Reproduce the data that follows character for character, but omit its pictures.

═══ Raw data

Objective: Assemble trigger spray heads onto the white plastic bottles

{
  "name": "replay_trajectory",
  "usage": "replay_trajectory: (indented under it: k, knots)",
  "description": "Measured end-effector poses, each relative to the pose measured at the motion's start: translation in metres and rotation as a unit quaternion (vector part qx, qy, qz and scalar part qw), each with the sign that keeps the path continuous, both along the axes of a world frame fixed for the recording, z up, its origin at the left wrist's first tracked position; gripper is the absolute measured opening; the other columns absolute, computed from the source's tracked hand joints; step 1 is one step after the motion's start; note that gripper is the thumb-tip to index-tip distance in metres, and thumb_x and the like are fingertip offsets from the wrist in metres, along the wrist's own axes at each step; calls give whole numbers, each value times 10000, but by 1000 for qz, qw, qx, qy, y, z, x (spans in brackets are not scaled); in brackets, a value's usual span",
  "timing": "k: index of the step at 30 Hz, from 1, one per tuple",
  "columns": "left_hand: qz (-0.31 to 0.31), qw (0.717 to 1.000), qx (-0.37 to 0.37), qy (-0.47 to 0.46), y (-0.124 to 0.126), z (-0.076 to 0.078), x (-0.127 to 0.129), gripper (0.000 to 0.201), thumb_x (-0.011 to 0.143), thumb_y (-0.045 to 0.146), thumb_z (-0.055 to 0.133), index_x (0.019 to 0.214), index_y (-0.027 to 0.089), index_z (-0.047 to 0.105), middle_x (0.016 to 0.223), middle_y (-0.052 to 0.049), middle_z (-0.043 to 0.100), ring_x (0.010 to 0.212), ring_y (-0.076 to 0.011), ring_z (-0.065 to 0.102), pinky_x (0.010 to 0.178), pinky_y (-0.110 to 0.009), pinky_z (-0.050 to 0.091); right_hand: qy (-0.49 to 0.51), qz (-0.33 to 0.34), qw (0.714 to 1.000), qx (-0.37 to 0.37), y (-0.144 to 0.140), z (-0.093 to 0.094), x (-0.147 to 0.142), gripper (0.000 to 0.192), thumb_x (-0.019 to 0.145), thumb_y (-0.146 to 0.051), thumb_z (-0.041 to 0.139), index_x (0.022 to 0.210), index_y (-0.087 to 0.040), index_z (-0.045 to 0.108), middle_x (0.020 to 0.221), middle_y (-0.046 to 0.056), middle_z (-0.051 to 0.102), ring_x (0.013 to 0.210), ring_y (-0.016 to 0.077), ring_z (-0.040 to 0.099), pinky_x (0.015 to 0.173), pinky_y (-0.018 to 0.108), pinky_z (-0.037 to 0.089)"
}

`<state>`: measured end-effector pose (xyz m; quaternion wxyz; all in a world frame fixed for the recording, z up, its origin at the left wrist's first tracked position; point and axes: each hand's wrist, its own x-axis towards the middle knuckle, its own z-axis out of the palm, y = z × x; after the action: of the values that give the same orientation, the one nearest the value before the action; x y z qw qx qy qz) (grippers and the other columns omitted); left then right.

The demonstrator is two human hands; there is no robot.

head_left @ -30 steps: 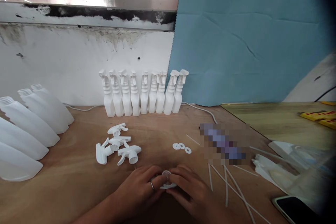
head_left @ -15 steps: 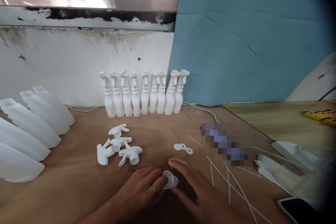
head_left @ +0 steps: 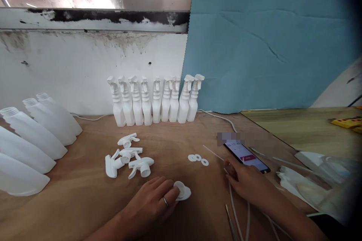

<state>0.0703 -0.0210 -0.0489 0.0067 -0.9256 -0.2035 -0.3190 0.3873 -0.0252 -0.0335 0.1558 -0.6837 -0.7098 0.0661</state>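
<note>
My left hand [head_left: 157, 199], a ring on one finger, is closed around a white trigger spray head [head_left: 183, 192]. The round open collar of the spray head faces up; its rest is hidden under my fingers. Out to the right, my right hand [head_left: 244, 180] pinches a thin white tube [head_left: 233, 207], one of several lying on the table. Between the hands and a little farther back lie flat white washers [head_left: 204, 162]. Several loose trigger spray heads [head_left: 140, 167] form a small pile beyond my left hand.
A row of white spray bottles [head_left: 156, 105] with heads fitted stands by the wall. Headless bottles [head_left: 32, 135] stand at the left. A phone [head_left: 246, 156] lies beyond my right hand, clear plastic bags [head_left: 299, 184] farther right. A thin metal tool [head_left: 230, 220] rests near the front edge.
My right hand has moved away from the spray head to the right and closed on a tube, shifting the tubes. My left hand keeps hold of the spray head.
</note>
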Motion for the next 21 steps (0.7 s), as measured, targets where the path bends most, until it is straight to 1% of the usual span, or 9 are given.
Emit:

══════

(Answer box):
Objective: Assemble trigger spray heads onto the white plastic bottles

{
  "name": "replay_trajectory",
  "usage": "replay_trajectory: (indented under it: k, knots)",
  "description": "Measured end-effector poses, each relative to the pose measured at the motion's start: translation in metres and rotation as a unit quaternion (vector part qx, qy, qz and scalar part qw), each with the sign that keeps the path continuous, both along the axes of a world frame fixed for the recording, z up, its origin at the left wrist's first tracked position; gripper is the absolute measured opening; the other columns absolute, computed from the source's tracked hand joints; step 1 is one step after the motion's start; note that gripper is the thumb-tip to index-tip distance in metres, and thumb_x and the like are fingertip offsets from the wrist in metres, along the wrist's own axes at each step; calls give whole numbers, each value times 10000, but by 1000 for qz, qw, qx, qy, y, z, x (spans in brackets are not scaled); in brackets, a value's usual span",
  "timing": "k: index of the step at 30 Hz, from 1, one per tuple",
  "columns": "left_hand: qz (-0.31 to 0.31), qw (0.717 to 1.000), qx (-0.37 to 0.37), qy (-0.47 to 0.46), y (-0.124 to 0.126), z (-0.076 to 0.078), x (-0.127 to 0.129), gripper (0.000 to 0.201), thumb_x (-0.011 to 0.143), thumb_y (-0.045 to 0.146), thumb_z (-0.055 to 0.133), index_x (0.019 to 0.214), index_y (-0.027 to 0.089), index_z (-0.047 to 0.105), middle_x (0.016 to 0.223), middle_y (-0.052 to 0.049), middle_z (-0.043 to 0.100), ring_x (0.010 to 0.212), ring_y (-0.076 to 0.011), ring_z (-0.065 to 0.102), pinky_x (0.010 to 0.178), pinky_y (-0.110 to 0.009), pinky_z (-0.050 to 0.091); right_hand: qy (-0.49 to 0.51), qz (-0.33 to 0.34), qw (0.714 to 1.000), qx (-0.37 to 0.37), y (-0.144 to 0.140), z (-0.093 to 0.094), x (-0.147 to 0.142), gripper (0.000 to 0.192), thumb_x (-0.019 to 0.145), thumb_y (-0.146 to 0.051), thumb_z (-0.041 to 0.139), index_x (0.022 to 0.210), index_y (-0.087 to 0.040), index_z (-0.045 to 0.108), middle_x (0.020 to 0.221), middle_y (-0.046 to 0.056), middle_z (-0.051 to 0.102), ring_x (0.013 to 0.210), ring_y (-0.016 to 0.077), ring_z (-0.040 to 0.099), pinky_x (0.015 to 0.173), pinky_y (-0.018 to 0.108), pinky_z (-0.037 to 0.089)"
}

`<state>`: measured end-effector pose (xyz m; quaternion wxyz; all in a world frame fixed for the recording, z up, its origin at the left wrist's first tracked position; point and axes: each hand's wrist, its own x-axis towards the middle knuckle, its own z-axis out of the palm, y = z × x; after the action: of the values that give the same orientation, the one nearest the value before the action; x y z qw qx qy qz) (grippers and the other columns omitted); left then right.

The demonstrator is two human hands; there is no robot.

head_left @ -30 steps: 
head_left @ -15 steps: 
head_left @ +0 steps: 

<state>0.0703 -0.0210 -0.0489 0.0067 -0.9256 -0.2035 -0.3190 0.3873 -0.0252 -0.0335 0.1558 -0.6837 -0.7098 0.0661</state>
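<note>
My left hand [head_left: 157, 199], a ring on one finger, is closed around a white trigger spray head [head_left: 183, 192]. The round open collar of the spray head faces up; its rest is hidden under my fingers. Out to the right, my right hand [head_left: 244, 180] pinches a thin white tube [head_left: 233, 207], one of several lying on the table. Between the hands and a little farther back lie flat white washers [head_left: 204, 162]. Several loose trigger spray heads [head_left: 140, 167] form a small pile beyond my left hand.
A row of white spray bottles [head_left: 156, 105] with heads fitted stands by the wall. Headless bottles [head_left: 32, 135] stand at the left. A phone [head_left: 246, 156] lies beyond my right hand, clear plastic bags [head_left: 299, 184] farther right. A thin metal tool [head_left: 230, 220] rests near the front edge.
My right hand has moved away from the spray head to the right and closed on a tube, shifting the tubes. My left hand keeps hold of the spray head.
</note>
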Motion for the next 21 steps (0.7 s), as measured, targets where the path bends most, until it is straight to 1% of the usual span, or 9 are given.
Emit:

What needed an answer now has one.